### Work order
Return the data that follows exactly as it appears. Pictures do not belong in the copy.

---------- Dataset records ----------

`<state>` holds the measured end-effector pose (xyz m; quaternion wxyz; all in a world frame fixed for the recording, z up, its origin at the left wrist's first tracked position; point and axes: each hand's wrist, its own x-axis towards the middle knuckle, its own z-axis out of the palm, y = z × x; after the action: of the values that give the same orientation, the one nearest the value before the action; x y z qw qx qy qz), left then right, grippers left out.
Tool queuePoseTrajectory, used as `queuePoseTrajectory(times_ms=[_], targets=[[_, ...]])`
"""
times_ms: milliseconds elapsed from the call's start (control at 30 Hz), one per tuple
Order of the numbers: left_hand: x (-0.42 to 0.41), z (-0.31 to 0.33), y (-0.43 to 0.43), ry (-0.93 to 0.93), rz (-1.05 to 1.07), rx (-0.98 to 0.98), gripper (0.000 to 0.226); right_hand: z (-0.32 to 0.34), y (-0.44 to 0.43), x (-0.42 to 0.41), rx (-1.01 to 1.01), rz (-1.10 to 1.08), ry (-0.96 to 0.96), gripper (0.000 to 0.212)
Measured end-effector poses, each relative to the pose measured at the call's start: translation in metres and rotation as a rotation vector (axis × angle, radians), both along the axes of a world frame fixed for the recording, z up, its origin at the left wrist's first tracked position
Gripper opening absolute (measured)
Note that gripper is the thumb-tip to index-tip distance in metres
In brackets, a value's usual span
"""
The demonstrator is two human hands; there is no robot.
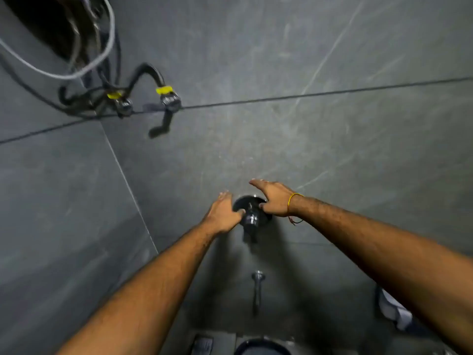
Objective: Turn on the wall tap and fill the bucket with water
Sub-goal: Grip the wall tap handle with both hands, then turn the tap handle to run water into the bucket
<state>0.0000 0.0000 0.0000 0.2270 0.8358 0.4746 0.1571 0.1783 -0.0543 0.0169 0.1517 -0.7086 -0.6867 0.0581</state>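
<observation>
I face a corner of dark grey tiled walls (307, 73) with pale veining. A thin dark grout line (332, 92) runs across them. High at my left, two angle valves (170, 101) with yellow tags feed black hoses (143, 73), and a grey cable (76, 73) loops beside them. Light is dim, brightest on the centre wall.

Dim, greyish light — motion blur softens everything, wide-angle bending at the edges.
</observation>
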Motion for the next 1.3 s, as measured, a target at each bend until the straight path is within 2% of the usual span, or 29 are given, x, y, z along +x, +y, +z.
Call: queuePoseTrajectory(times_ms=[67,133,200,267,333,400,500,633,667,700,767,800,967,1100,1300], targets=[[0.020,-0.036,0.009,0.009,0.001,-0.128,0.067,-0.031,0.013,0.014,-0.043,0.023,0.074,0.085],[0.033,-0.073,0.013,0.021,0.064,-0.330,0.069,-0.060,0.018,0.023,-0.102,0.020,0.073,0.082],[0.049,-0.104,0.021,-0.019,0.111,-0.497,0.060,-0.085,0.033,0.036,-0.099,0.037,0.085,0.081],[0.065,-0.130,0.032,-0.128,0.111,-0.593,0.047,-0.096,0.046,0.044,-0.049,0.070,0.080,0.085],[0.082,-0.168,0.050,-0.235,0.168,-0.663,0.053,-0.107,0.060,0.052,-0.021,0.118,0.045,0.090],[0.095,-0.185,0.057,-0.342,0.252,-0.699,0.042,-0.113,0.071,0.058,-0.015,0.153,0.012,0.086],[0.105,-0.193,0.062,-0.403,0.395,-0.709,0.032,-0.120,0.086,0.062,0.006,0.173,-0.026,0.082],[0.100,-0.255,0.093,-0.494,0.480,-0.625,0.060,-0.129,0.092,0.059,-0.022,0.183,-0.026,0.091],[0.102,-0.257,0.094,-0.513,0.479,-0.607,0.061,-0.131,0.093,0.059,-0.022,0.176,-0.026,0.093],[0.105,-0.246,0.088,-0.535,0.458,-0.601,0.052,-0.131,0.093,0.058,-0.016,0.169,-0.030,0.094],[0.109,-0.228,0.078,-0.475,0.426,-0.604,0.025,-0.131,0.097,0.058,-0.007,0.162,-0.046,0.089],[0.108,-0.224,0.075,-0.446,0.409,-0.601,0.023,-0.133,0.099,0.058,-0.007,0.162,-0.060,0.086],[0.096,-0.216,0.075,-0.287,0.458,-0.552,0.036,-0.133,0.102,0.059,-0.028,0.171,-0.157,0.084],[0.100,-0.202,0.071,-0.084,0.416,-0.380,0.041,-0.131,0.104,0.059,-0.036,0.175,-0.249,0.082],[0.090,-0.226,0.088,-0.071,0.307,-0.407,0.038,-0.137,0.108,0.065,-0.035,0.189,-0.302,0.079]])
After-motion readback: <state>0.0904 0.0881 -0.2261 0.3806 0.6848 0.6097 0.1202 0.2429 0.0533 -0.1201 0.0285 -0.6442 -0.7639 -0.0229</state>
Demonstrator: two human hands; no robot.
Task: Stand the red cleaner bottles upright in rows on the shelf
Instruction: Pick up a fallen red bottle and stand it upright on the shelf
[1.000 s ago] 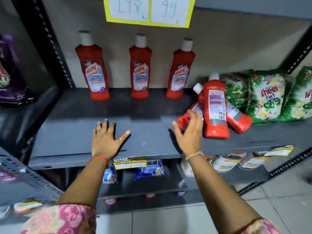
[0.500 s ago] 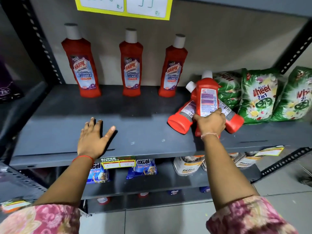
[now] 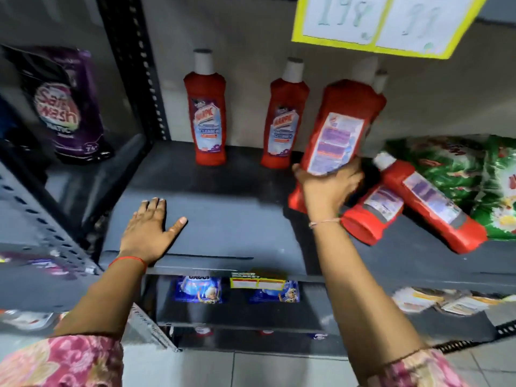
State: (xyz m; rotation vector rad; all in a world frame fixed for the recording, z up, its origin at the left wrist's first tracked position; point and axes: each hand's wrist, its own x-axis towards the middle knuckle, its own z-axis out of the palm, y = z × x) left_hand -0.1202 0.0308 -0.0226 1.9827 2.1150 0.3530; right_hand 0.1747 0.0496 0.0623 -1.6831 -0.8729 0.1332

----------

### Task answer
`<state>` holds the measured end-effector pose (xyz m; quaternion wxyz; all in a world frame fixed for the recording, z up, its origin at the left wrist's first tracked position; point and axes: each hand's wrist, its own x-axis towards the middle knuckle, its own z-axis out of the palm, y = z × x; after the action: of the values that give the same orientation, the one nearest the value before the action; x y z qw qx qy qz), left then right, grippers left out.
Tool queuePoseTrajectory, used as `queuePoseTrajectory(times_ms=[_], targets=[[_, ...]])`
"""
times_ms: milliseconds elapsed from the call's start (control at 30 Hz), one per tuple
Order of the numbers: left_hand: x (-0.42 to 0.41), z (-0.31 to 0.33), y (-0.43 to 0.43), ry (-0.93 to 0.93), rz (-1.05 to 1.07), rx (-0.98 to 0.98), gripper (0.000 to 0.226); right_hand: z (-0.32 to 0.34), y (-0.44 to 0.43), x (-0.42 to 0.41), rx (-1.01 to 1.01), rz (-1.10 to 1.08), ry (-0.96 to 0.96), gripper (0.000 to 0.212)
Measured end-effector poses, each relative to the pose measured at the call's start: translation in metres and rotation as a rotation vector (axis × angle, radians), both along the axes of a world frame fixed for the recording, z up, its origin at the left wrist's first tracked position
Gripper opening absolute (measured)
Note that gripper is the thumb-tip to index-tip distance in metres
In brackets, a value's usual span
"""
The demonstrator is two human hands; there is no robot.
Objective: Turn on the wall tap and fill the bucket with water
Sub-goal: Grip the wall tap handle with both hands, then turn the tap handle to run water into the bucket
<state>0.0000 0.0000 0.0000 0.2270 0.8358 0.4746 0.1571 0.1783 -0.0543 0.0169 0.1517 -0.7086 -0.6867 0.0581</state>
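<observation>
I face a corner of dark grey tiled walls (307, 73) with pale veining. A thin dark grout line (332, 92) runs across them. High at my left, two angle valves (170, 101) with yellow tags feed black hoses (143, 73), and a grey cable (76, 73) loops beside them. Light is dim, brightest on the centre wall.

Dim, greyish light — motion blur softens everything, wide-angle bending at the edges.
</observation>
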Motion for the next 1.3 s, as measured, a target at each bend until the straight path is within 2% of the usual span, or 29 are given, x, y, z along +x, +y, +z.
Call: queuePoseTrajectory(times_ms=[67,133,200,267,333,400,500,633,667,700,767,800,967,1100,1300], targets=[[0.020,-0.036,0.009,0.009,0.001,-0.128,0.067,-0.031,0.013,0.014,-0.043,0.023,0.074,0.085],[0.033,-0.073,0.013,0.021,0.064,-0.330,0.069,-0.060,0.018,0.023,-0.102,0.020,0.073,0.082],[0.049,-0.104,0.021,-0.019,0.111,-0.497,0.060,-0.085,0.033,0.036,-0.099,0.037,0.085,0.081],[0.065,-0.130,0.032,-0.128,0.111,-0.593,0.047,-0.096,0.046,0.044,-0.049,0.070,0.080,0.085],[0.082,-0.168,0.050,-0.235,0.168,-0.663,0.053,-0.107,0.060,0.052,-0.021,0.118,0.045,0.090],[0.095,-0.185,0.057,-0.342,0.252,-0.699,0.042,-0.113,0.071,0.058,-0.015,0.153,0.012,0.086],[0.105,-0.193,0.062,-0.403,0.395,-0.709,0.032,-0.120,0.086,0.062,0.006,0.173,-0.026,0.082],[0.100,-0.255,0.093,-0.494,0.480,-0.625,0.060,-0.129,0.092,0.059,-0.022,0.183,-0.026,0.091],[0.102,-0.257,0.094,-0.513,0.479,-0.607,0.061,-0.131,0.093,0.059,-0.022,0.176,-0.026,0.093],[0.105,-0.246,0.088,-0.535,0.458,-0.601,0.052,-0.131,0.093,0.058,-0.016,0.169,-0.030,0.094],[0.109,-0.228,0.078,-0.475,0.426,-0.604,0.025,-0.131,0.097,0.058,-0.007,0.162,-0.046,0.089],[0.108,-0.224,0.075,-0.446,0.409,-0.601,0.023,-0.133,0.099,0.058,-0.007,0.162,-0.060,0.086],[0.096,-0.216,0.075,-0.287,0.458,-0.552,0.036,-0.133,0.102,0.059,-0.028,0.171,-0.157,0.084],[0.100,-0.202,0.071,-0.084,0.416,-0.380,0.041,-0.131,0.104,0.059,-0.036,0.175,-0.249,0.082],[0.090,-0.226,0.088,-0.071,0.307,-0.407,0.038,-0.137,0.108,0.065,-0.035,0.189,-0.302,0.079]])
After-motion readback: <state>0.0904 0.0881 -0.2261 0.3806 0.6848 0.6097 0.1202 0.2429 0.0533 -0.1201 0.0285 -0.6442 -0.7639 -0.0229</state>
Demonstrator: two human hands; no robot.
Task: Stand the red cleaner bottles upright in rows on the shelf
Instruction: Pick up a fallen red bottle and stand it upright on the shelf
[1.000 s ago] 
[0.500 s ago] 
[now] 
State: (xyz m; rotation vector rad; all in a world frame fixed for the recording, z up, its origin at the left wrist's first tracked position; point and axes: each hand's wrist, its own x-axis towards the middle knuckle, its own z-axis out of the palm, y = z × x) left_hand -0.1202 0.0308 -0.0226 1.9827 2.1150 0.3530; right_hand 0.1747 0.0496 0.0623 -1.6831 -0.8729 0.1332

Nothing further is needed for the exercise.